→ WHAT IS NEEDED
Every line from the first one in the listing down to the line with "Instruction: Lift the" should be restated word for word.

→ DATA FOR PROCESSING
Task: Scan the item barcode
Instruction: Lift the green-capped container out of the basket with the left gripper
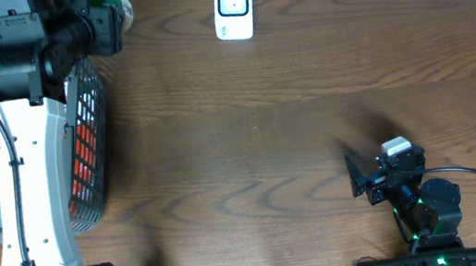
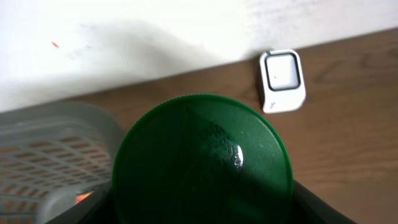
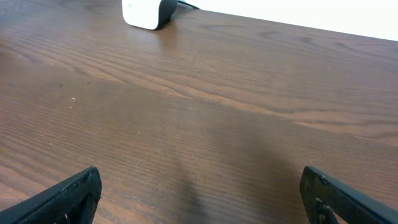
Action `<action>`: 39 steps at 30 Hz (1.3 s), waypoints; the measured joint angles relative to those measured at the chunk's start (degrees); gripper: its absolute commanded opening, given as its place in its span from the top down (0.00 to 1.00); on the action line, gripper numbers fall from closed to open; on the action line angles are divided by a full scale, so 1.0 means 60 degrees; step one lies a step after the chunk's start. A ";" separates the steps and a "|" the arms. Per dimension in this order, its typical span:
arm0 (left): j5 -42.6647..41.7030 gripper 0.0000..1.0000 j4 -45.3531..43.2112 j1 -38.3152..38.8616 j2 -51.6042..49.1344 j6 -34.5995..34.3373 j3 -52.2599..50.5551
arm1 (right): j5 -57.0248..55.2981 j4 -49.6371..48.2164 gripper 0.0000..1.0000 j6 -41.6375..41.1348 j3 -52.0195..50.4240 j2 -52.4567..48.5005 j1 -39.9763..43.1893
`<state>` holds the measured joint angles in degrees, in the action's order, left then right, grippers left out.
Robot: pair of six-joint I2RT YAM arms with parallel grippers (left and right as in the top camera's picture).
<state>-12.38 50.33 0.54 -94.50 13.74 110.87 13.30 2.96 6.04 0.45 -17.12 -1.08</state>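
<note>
Green round-lidded container gripped in my left jaws, carried toward the white rectangular scanner upper right for reading; right jaws released, idle.

- Left arm reaches from its base at the near left edge straight out to the far left corner, its white link stretched long.
- Left tool points toward the far edge, partly closed on a green item.
- Right arm sits folded close to its base at the near right.
- Right tool hangs low above the bench, fingers spread wide, gripping nothing.
</note>
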 measured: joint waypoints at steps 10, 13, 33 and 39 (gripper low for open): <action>0.0342 0.81 -0.0495 -0.0004 0.0000 0.0036 0.0000 | 0.0000 0.0000 0.01 0.0004 0.0000 0.0000 0.0000; 0.0346 0.81 -0.0452 -0.0004 0.0000 0.0036 -0.0004 | 0.0000 0.0000 0.01 0.0004 0.0000 0.0000 0.0000; 0.0375 0.81 -0.0433 0.0750 -0.0557 0.0029 -0.1723 | 0.0000 0.0000 0.01 0.0004 0.0000 0.0000 0.0000; 0.0372 0.81 -0.0627 0.0936 -0.0576 -0.0047 -0.2342 | 0.0000 0.0000 0.01 0.0004 0.0000 0.0000 0.0000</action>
<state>-10.15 46.57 6.15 -97.95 13.45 96.82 13.30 2.96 6.07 0.45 -17.12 -1.08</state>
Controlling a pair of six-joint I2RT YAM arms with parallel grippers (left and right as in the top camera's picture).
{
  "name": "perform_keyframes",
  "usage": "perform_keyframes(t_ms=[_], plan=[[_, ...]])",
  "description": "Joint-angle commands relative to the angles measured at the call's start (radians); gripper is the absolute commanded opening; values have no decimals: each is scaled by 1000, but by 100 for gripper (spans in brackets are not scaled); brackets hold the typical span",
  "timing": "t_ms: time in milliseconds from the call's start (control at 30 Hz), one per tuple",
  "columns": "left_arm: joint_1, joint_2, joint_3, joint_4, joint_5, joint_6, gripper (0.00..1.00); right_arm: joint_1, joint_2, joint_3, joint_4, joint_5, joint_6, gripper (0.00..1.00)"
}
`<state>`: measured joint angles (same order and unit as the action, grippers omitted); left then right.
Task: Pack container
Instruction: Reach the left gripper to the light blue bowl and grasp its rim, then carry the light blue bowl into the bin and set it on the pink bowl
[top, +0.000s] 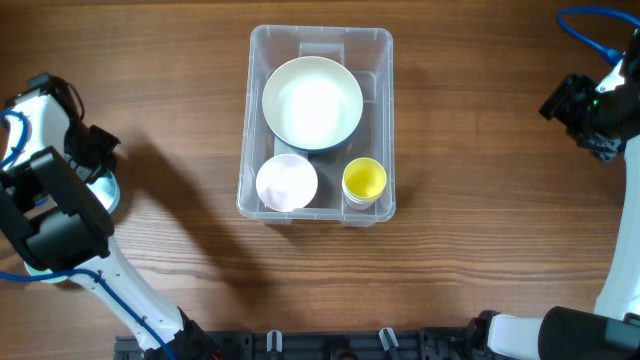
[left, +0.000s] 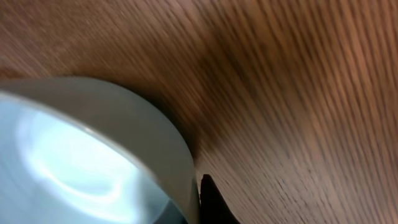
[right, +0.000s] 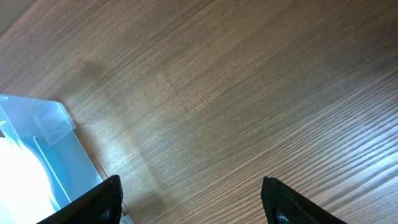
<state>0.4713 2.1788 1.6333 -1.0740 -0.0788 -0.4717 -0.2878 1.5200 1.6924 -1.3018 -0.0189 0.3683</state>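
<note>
Container (top: 378, 95): clear tub at the centre of the table (top: 480, 250), between the two arms. The right wrist view shows only one corner, cut off at the left edge.
Contents: large white bowl (top: 312, 103) at the far end; pink bowl (top: 287, 183) and yellow cup (top: 364, 181) side by side at the near end.
Left gripper (top: 97, 158): over a pale bowl (top: 108, 192), which the arm mostly hides from overhead. The wrist view is blurred. One dark fingertip (left: 210, 202) sits just outside the rim and the other is out of sight, so I cannot tell whether it is spread or pinching.
Right gripper (right: 193, 202): fingers spread wide with nothing between them, over bare wood, apart from the container.
</note>
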Motion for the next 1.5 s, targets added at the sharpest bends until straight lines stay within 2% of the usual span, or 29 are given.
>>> perform_keyframes(t_ms=[0,133,267,467,567,700,800,1233,1333,1367,1433,1467], plan=[[-61,-38,-2,5,18,5,4,2,-20,-2,0,-5,-10,72],[-132,-127,12,-34,19,5,4,2,-20,-2,2,-5,-10,72],[-266,-300,90,-160,45,23,4,2,-20,-1,2,-5,-10,72],[-613,-592,121,-167,40,15,4,2,-20,-2,2,-6,-10,73],[-798,-642,121,-182,-10,-44,4,2,-20,-1,2,-6,-9,73],[-993,-610,105,-197,-24,-93,4,2,-20,-2,2,-6,-9,73],[-1067,-535,63,-203,-23,-153,4,2,-20,-2,-1,-9,-10,73],[-1121,-221,18,-161,71,-169,4,2,-20,-2,-1,-16,-10,73],[-1121,-183,18,-161,71,-168,11,2,-20,-2,-1,-16,-10,73],[-1120,-177,18,-161,71,-165,17,2,-20,-2,-2,-16,-10,73],[-1116,-177,18,-161,68,-165,45,2,-20,-2,-2,-16,-10,73],[-1113,-178,18,-162,66,-160,48,2,-20,-2,-2,-16,-10,73]])
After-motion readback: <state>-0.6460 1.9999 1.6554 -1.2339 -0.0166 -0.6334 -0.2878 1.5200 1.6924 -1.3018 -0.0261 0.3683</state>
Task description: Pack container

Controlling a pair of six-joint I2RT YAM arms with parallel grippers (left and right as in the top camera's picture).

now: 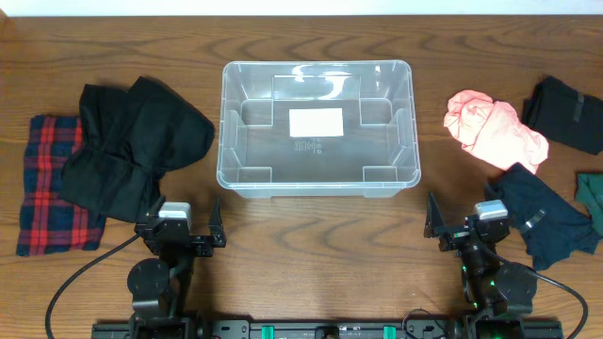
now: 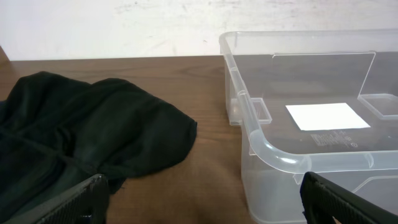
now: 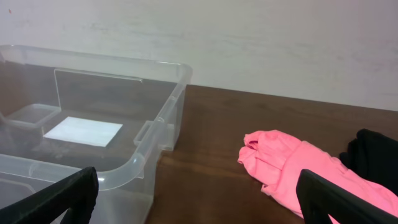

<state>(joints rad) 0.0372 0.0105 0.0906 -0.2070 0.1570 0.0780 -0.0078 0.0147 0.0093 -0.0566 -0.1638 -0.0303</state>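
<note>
The clear plastic container with a white label on its bottom stands empty at the middle of the table; it also shows in the left wrist view and the right wrist view. A black garment lies to its left over a red plaid cloth. A pink garment lies to its right. My left gripper is open and empty near the front edge, in front of the container's left corner. My right gripper is open and empty at the front right.
A black garment lies at the far right, a dark navy garment lies beside my right gripper, and a dark green cloth shows at the right edge. A white wall stands behind the table.
</note>
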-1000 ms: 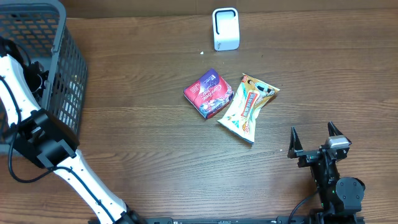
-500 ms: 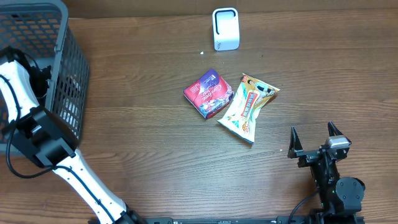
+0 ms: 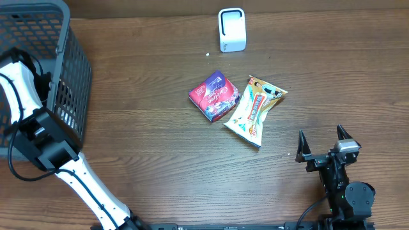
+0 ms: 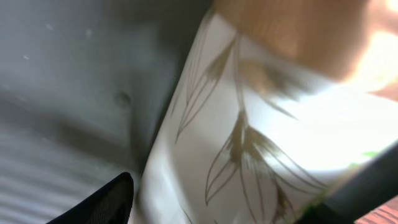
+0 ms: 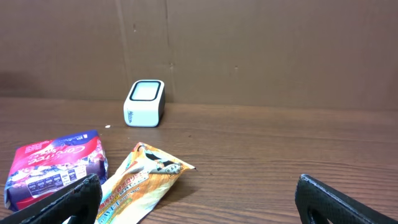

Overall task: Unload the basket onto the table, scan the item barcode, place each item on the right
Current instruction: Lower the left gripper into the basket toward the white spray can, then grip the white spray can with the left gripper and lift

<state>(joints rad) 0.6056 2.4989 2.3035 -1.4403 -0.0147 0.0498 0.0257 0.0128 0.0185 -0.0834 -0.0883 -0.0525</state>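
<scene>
Hanging inside the grey basket (image 3: 70, 76) at the bench's (image 3: 160, 160) left edge, left pincer (image 4: 230, 208) against a blurred white packet (image 4: 280, 124) with leaf drawings, grip impossible to tell, right pincer (image 3: 324, 142) wide open, empty.

left arm (image 3: 83, 182): white links, black joint housings, black cable (image 3: 11, 171) hanging off. right arm (image 3: 348, 195): all black, grey block (image 3: 347, 146) on top. right gripper (image 3: 321, 136): black pointed fingers (image 3: 301, 138).
</scene>
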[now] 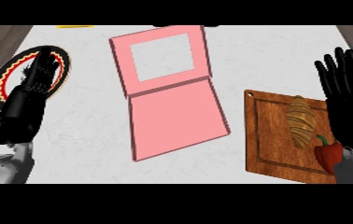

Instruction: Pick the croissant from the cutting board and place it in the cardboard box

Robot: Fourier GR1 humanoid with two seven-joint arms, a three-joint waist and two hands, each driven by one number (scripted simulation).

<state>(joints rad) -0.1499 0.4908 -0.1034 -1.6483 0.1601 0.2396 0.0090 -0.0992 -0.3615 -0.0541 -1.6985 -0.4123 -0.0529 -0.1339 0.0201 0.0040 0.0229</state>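
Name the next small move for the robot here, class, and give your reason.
Probably bring the right hand leftward and down over the croissant. That hand is open, just right of the board, and holds nothing; the croissant lies untouched beside a red pepper; the pink box sits left.

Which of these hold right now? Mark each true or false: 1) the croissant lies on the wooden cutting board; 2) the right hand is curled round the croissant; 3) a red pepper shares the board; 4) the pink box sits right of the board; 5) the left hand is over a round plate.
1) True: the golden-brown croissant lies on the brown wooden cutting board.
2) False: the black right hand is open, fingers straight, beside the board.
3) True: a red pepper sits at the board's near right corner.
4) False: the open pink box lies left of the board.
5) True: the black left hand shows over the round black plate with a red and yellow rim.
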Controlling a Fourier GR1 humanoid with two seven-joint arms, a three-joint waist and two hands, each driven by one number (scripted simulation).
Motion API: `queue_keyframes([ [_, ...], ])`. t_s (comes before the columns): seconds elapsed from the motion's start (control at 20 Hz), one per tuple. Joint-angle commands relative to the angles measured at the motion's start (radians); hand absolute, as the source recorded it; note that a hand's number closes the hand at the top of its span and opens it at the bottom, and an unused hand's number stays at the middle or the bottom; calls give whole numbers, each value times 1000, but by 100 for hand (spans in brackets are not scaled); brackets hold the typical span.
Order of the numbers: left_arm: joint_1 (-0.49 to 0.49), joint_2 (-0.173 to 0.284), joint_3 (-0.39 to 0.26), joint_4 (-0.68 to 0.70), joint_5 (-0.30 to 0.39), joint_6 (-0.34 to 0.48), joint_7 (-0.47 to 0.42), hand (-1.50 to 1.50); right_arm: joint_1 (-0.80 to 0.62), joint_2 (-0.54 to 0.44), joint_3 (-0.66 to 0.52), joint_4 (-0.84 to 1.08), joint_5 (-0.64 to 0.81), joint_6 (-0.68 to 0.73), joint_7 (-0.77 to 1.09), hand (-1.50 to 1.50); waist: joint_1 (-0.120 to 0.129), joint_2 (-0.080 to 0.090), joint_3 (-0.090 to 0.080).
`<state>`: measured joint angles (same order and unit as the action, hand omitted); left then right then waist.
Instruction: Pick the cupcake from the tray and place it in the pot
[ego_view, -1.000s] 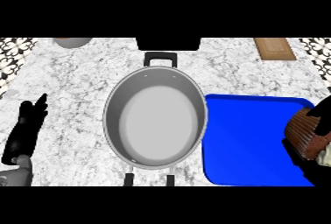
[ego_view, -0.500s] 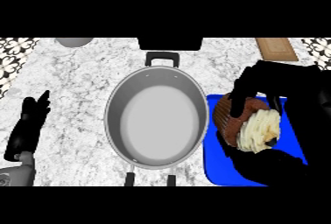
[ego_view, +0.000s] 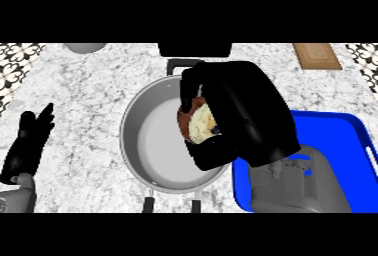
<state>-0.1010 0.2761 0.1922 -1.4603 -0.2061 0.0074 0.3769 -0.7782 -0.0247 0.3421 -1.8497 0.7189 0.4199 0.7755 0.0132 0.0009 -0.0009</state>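
The cupcake (ego_view: 198, 122) is held within the curled fingers of the right hand (ego_view: 240, 112), clear of the blue tray (ego_view: 347, 150) and poised above the right side of the pot (ego_view: 151, 150), evidently for release into it. The pot is set at the counter's (ego_view: 81, 85) middle, the tray touching its right rim. The left hand (ego_view: 28, 145) rests with fingers straight near the counter's left edge. A wooden board (ego_view: 317, 55) lies at the far right corner. No obstruction is noted.

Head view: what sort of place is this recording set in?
Most likely a kitchen counter: a speckled marble-like countertop, a metal pot with handles, and a wooden cutting board at the far edge. Patterned tiles show at the corners.
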Motion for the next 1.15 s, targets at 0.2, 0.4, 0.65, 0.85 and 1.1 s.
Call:
queue_keyframes([
  [0.2, 29, -21, -17, -2, -18, 6, -19, 0, 81, 24, 111, 287, -94, -258, -43, -150, 7, 3, 1],
  [0.4, -51, 10, 19, 60, 2, -8, -18, 0, 83, 24, 83, 321, -181, -405, -142, -150, 3, 5, 1],
  [0.65, -58, 11, 6, 22, -18, 1, 17, 0, 74, 25, 64, 268, -296, -632, -138, -150, 5, 2, 2],
  [0.85, -16, -16, -7, -5, -20, 11, 28, 0, 99, 25, -41, 261, -314, -726, -208, -150, -2, 0, 2],
  [1.1, 9, 8, 30, 25, 11, -19, -19, 0, 234, -35, -156, 159, -356, -707, -298, -150, -17, -1, 1],
])
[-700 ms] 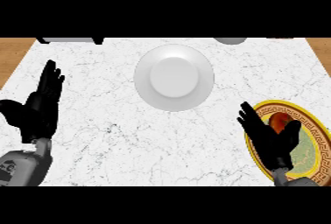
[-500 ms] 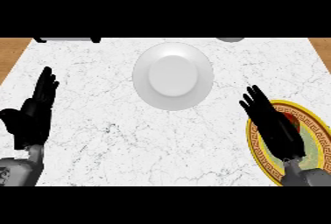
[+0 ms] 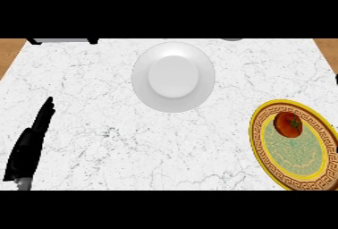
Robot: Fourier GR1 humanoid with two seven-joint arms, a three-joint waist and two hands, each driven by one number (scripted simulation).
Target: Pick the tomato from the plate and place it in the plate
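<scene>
We count two plates on the marble counter (image 3: pixel 99 134): one plain white plate (image 3: pixel 173 76) toward the far side and one patterned plate (image 3: pixel 293 145) (gold-rimmed) at the right edge. One tomato (image 3: pixel 288 124) sits on the patterned plate's upper part. We see one hand, the left hand (image 3: pixel 30 145), fingers straight, holding nothing, at the left edge

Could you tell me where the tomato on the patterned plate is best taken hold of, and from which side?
Probably from above, fingers and thumb curling around the round red body of the tomato, below its green stem. It sits in the far part of the patterned plate, whose raised yellow rim would hinder a low sideways approach.
</scene>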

→ TASK SOLUTION
Task: Scan the item barcode
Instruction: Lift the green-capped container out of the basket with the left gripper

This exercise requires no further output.